Only a slice of the listing below is wanted. Retype the lines from the one containing "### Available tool" through the one containing "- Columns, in", exactly, both ends included.

══════════

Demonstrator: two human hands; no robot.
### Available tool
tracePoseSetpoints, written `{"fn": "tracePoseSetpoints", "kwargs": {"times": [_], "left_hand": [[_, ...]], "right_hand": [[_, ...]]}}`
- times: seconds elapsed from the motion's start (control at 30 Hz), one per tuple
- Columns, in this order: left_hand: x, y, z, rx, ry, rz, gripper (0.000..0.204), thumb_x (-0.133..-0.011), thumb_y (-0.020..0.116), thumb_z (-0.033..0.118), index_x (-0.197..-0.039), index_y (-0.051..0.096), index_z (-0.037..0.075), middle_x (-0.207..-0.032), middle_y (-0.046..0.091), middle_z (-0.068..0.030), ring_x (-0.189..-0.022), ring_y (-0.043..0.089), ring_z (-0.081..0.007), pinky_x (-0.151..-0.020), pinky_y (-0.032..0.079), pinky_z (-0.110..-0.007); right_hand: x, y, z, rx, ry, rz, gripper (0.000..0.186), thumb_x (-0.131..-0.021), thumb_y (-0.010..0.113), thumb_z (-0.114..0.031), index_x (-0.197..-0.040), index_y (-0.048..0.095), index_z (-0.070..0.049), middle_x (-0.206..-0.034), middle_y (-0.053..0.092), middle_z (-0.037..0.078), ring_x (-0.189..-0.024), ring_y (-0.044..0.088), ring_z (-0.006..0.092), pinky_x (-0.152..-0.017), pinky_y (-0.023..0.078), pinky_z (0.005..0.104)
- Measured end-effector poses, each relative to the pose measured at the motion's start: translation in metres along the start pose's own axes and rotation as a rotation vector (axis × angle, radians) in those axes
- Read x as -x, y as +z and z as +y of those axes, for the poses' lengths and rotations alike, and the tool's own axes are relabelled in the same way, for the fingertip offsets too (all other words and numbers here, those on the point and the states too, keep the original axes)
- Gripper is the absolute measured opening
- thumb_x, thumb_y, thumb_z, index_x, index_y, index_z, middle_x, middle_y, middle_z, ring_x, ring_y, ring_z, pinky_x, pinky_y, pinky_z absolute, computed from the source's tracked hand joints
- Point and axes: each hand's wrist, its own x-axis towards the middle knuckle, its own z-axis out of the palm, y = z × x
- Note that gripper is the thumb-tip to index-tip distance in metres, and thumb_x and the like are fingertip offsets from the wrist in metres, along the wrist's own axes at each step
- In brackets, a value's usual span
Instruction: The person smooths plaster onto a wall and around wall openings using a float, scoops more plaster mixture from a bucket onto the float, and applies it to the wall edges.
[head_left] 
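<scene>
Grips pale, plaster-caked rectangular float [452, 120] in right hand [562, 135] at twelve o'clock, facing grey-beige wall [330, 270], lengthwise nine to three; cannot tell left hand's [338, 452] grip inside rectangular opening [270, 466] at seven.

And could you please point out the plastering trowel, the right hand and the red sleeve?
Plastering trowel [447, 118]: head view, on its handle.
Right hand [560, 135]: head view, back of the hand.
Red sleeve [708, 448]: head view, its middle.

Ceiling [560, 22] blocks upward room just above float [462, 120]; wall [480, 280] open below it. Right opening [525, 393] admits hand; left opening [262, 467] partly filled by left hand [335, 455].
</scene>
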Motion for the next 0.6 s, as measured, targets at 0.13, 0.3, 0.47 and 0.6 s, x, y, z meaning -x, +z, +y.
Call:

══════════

EXERCISE OUTPUT:
### Available tool
tracePoseSetpoints, written `{"fn": "tracePoseSetpoints", "kwargs": {"times": [_], "left_hand": [[_, ...]], "right_hand": [[_, ...]]}}`
- times: seconds elapsed from the motion's start (control at 30 Hz), one per tuple
- Columns, in this order: left_hand: x, y, z, rx, ry, rz, gripper (0.000..0.204), thumb_x (-0.133..-0.011), thumb_y (-0.020..0.116), thumb_z (-0.033..0.118), index_x (-0.197..-0.039), index_y (-0.051..0.096), index_z (-0.037..0.075), middle_x (-0.207..-0.032), middle_y (-0.046..0.091), middle_z (-0.068..0.030), ring_x (-0.189..-0.022), ring_y (-0.043..0.089), ring_z (-0.081..0.007), pinky_x (-0.151..-0.020), pinky_y (-0.032..0.079), pinky_z (-0.110..-0.007); right_hand: x, y, z, rx, ry, rz, gripper (0.000..0.186), thumb_x (-0.131..-0.021), thumb_y (-0.010..0.113), thumb_z (-0.114..0.031), index_x (-0.197..-0.040), index_y (-0.048..0.095), index_z (-0.070..0.049), middle_x (-0.206..-0.034), middle_y (-0.053..0.092), middle_z (-0.037..0.078), ring_x (-0.189..-0.024), ring_y (-0.044..0.088), ring_z (-0.006..0.092), pinky_x (-0.152..-0.017), pinky_y (-0.023..0.078), pinky_z (0.005..0.104)

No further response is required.